Requirement:
Restate word for word the lines in the listing below, starting at the line containing "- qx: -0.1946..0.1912" and ending at the line containing "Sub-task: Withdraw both", both included; leave out the rest.

————

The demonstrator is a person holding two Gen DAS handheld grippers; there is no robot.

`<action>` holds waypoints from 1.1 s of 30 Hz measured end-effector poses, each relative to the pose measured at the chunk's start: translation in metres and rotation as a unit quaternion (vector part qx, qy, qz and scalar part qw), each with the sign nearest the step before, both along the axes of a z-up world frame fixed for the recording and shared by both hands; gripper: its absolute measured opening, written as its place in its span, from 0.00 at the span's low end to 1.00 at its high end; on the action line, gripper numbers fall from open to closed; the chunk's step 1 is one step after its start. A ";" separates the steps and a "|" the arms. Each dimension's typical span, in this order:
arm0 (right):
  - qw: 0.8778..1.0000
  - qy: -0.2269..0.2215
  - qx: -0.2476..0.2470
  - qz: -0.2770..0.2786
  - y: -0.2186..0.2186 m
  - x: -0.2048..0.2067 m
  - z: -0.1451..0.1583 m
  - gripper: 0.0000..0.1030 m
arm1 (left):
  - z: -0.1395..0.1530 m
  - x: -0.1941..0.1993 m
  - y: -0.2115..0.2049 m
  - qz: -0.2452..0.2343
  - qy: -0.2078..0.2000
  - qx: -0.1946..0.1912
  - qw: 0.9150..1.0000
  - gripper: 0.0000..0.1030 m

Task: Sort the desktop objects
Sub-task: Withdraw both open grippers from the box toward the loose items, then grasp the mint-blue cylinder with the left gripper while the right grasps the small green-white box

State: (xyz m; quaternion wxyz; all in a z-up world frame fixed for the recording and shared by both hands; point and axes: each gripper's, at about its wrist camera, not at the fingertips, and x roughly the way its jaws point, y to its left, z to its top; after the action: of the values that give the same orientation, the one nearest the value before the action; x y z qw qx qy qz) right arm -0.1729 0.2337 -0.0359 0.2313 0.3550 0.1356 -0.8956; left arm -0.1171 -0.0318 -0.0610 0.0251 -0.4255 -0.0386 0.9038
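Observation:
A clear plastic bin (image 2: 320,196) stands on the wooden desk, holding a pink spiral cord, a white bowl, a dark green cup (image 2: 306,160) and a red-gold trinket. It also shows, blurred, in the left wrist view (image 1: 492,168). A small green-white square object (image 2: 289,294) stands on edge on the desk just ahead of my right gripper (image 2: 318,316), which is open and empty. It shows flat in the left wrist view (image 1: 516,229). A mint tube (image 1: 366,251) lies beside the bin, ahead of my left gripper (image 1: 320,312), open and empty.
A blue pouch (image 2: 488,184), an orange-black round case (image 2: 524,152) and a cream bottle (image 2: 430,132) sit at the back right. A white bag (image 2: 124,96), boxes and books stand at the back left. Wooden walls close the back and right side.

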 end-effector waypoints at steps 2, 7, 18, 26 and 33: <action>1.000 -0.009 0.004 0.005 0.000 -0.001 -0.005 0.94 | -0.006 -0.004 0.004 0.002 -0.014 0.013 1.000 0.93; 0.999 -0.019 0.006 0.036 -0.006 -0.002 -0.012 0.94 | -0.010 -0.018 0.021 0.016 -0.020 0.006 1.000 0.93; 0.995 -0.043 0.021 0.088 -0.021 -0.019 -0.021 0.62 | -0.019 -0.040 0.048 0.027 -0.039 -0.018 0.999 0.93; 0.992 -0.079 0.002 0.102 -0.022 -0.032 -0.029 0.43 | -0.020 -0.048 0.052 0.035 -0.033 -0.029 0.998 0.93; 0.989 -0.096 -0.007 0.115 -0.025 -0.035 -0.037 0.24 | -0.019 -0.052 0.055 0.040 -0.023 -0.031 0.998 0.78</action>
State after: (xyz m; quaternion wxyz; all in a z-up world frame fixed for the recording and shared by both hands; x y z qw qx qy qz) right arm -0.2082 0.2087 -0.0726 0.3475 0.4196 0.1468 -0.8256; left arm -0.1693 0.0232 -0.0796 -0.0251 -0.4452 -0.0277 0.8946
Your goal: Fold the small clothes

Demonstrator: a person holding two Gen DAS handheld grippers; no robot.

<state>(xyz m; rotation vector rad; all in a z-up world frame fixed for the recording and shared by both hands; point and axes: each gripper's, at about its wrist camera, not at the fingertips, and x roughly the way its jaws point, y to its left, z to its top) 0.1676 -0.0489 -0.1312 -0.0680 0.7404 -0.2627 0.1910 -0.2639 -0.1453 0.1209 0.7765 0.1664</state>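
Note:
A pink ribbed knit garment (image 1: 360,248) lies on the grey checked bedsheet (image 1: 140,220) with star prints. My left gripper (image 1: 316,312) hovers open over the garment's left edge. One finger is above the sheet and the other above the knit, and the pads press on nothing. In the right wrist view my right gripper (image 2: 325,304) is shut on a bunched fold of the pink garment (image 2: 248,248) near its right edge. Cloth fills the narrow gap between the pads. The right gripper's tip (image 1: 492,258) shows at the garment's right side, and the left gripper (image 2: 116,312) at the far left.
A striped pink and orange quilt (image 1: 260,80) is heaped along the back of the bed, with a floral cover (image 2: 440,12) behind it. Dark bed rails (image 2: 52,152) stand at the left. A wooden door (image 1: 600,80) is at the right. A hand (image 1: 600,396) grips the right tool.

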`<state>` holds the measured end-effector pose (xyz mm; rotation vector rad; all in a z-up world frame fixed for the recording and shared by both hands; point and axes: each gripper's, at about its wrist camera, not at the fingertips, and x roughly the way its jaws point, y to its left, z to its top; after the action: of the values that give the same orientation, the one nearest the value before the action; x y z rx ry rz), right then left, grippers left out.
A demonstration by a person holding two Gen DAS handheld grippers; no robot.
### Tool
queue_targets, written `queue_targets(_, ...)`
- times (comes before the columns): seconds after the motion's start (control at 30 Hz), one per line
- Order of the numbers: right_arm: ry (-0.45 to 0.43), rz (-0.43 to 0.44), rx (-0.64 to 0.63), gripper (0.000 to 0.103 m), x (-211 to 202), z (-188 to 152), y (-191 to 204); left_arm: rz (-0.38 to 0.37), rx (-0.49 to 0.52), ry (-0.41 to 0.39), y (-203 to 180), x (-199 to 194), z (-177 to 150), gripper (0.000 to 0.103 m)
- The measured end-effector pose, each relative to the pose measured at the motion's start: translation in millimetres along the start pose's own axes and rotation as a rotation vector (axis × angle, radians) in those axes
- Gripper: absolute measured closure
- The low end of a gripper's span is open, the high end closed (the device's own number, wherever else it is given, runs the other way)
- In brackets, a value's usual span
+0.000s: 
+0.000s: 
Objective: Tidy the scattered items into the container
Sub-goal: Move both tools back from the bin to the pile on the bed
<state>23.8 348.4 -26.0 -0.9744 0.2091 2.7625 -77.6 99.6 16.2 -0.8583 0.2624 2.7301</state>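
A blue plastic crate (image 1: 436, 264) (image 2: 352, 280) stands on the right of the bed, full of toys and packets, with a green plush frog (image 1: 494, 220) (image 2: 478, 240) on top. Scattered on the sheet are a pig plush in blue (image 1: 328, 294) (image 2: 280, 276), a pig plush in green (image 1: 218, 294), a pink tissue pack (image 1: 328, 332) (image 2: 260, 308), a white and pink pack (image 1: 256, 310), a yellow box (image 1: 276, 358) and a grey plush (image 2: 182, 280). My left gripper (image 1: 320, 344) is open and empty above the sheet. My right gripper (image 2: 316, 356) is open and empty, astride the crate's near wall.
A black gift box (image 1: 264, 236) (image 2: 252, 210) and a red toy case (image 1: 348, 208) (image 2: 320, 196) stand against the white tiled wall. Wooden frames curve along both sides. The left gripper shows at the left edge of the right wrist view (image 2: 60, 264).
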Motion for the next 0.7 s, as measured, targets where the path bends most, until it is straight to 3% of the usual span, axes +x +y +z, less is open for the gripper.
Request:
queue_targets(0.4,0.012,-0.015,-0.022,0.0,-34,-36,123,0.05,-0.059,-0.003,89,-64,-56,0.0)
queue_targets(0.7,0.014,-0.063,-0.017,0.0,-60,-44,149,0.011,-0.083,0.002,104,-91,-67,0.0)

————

Response to the exercise:
  - qx: -0.1946..0.1912
  - qw: 0.9150..1.0000
  - gripper: 0.0000..0.1030 m

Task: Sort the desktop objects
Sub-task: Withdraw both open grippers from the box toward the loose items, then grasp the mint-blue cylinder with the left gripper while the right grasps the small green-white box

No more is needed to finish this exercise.